We went to see the doc today. Despite feeling terrible, being stressed out, and painfully tired, she said I was doing great! Go figure. Last week I felt fine and she said I might end up in the hospital. My blood pressure was still higher than my normal, but well within a healthy range. I lost a few pounds rather than gaining any more fluid. There were still trace amounts of protein in my sample, but overall she said I was doing great. The boys' heart beats were good. My contractions apparently are to be expected, despite how strong and frequent they have been. All is great news... but I just feel whipped. Oh, and I now measure 42 weeks!
We go back next week (Wed) for another u/s.

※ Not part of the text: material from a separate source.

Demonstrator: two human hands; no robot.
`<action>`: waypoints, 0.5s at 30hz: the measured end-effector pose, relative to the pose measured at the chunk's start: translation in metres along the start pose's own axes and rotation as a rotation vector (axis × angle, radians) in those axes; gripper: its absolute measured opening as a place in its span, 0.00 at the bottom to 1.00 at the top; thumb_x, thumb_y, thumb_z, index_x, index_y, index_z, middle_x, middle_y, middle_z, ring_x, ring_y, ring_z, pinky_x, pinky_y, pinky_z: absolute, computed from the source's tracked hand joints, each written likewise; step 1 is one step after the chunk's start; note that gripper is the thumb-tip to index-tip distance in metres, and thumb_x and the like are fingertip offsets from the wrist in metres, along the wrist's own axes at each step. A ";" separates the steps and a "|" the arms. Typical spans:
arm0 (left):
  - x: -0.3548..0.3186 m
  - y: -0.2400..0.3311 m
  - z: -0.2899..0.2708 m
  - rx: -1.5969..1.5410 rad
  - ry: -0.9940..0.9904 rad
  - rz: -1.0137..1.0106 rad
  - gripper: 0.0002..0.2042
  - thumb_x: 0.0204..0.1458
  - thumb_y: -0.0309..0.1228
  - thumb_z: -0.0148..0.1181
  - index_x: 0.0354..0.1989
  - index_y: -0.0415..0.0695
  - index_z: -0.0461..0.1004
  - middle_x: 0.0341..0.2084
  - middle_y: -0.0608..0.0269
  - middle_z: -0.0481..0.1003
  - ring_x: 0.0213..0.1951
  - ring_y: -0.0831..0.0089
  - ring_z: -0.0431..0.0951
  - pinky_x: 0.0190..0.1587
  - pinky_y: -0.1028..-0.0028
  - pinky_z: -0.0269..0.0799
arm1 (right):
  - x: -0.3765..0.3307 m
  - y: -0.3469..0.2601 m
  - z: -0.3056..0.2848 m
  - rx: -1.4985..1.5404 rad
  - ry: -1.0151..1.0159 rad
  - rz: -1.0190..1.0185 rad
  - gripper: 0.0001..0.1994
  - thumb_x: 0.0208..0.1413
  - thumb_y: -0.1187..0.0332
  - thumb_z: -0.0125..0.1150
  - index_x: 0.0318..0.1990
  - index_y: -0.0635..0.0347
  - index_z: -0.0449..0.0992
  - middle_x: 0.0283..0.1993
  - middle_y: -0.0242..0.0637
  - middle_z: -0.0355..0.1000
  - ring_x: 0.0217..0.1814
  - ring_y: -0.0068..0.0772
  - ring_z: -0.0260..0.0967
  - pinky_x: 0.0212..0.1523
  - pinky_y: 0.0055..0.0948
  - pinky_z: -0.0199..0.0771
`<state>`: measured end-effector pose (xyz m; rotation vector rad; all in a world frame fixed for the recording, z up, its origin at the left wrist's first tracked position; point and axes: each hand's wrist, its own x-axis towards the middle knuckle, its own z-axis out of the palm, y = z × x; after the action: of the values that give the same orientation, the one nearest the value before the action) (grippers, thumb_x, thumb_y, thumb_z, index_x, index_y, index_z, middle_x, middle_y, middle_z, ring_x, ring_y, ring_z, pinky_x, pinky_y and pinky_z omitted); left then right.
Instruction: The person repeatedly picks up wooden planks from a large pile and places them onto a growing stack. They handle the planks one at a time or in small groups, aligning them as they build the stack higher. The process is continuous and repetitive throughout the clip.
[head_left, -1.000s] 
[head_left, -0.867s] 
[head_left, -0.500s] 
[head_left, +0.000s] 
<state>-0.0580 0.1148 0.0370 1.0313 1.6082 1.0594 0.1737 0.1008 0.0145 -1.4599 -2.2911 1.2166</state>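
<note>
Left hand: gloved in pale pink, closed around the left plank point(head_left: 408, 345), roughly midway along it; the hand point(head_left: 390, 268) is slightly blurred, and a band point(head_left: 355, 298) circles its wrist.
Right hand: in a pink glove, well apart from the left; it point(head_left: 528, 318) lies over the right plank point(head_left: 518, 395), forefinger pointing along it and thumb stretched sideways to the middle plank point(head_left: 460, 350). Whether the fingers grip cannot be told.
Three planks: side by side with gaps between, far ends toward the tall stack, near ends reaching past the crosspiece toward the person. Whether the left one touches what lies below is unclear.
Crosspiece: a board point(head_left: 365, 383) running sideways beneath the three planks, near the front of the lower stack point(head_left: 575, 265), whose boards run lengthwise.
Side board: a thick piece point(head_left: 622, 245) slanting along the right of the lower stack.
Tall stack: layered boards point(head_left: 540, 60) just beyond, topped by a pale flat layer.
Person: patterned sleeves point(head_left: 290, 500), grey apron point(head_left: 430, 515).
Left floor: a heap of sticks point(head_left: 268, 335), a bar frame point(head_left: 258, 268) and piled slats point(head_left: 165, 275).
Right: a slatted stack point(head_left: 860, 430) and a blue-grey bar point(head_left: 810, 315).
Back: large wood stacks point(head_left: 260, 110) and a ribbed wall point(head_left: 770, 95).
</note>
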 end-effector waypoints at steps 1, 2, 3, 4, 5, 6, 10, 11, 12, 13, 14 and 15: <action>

She believes we will end up scheduling the delivery before I actually go into labor, and she's hoping for the end of August. I think I gasped a loud breath of air when she said something about possibly August 27th... as in... Please, say it isn't so... I can't possibly.... Still, her optimism is a good sign, and I want the best for the babies. I'm just feeling whipped. As we left her office today, I promised to keep my chin up and try to not whine about my discomfort and growing lack of patience. She just nodded at me as we walked out the door and said she'd see me next week with an all-assuring smile.
Hang in there Karen! I know the last month is the absolute worst, and I only had one little one in there making me feel terrible! It will all be over soon. I know everyone says to relax and get some sleep now, but really, who can do that! There's so much excitement ahead of you guys!!